Murrells Inlet, South Carolina

www.windsweptpress.com

Wednesday, June 3, 2015

CONTINUED: South Pole



 At Our Lady of The Holy Innocents Elementary School,  Jesse was adrift in an ocean of children.  Seventh grade teacher Sister Clementia  managed 56 children in a classroom built for 30.  Jesse learned his lessons seated at a small desk in the middle of an overheated room.  He ate lunch with two hundred other children in the cellar lunch room that doubled as an air raid shelter, squeezed in among a legion of uniformed girls and boys.  Afterward, he marched to the bathroom and lined up with other boys at a bank of urinals, together pissing gallons of chocolate milk down the sewer, and sometimes down Jesse’s pant leg from the boy next to him.  Although he did not yet have the intellectual power to describe the weight produced by all of the crowding,  his heart could feel it and his soul took notice.
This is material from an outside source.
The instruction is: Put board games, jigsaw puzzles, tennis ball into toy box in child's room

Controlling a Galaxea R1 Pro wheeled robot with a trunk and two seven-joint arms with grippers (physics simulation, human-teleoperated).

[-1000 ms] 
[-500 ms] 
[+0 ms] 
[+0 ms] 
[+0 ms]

At home, he endured three generations of family stuffed into a railroad flat.  Gram and Gramps had the back bedroom, Mom and Dad the front.  In between, Jesse and two brothers occupied a small bedroom stuffed with three beds, dressers, baseball equipment and all the artifacts of boyhood filled to the ceiling with the lives of three boys.  He was seldom by himself.  In the center ring of a circus going on around him, Jesse was unable to get away from the eyes of others.  Nor did he escape their opinions.   He was the youngest and the most often corrected.  He awoke in the morning to the arguments of his brothers and longed to be away somewhere by himself.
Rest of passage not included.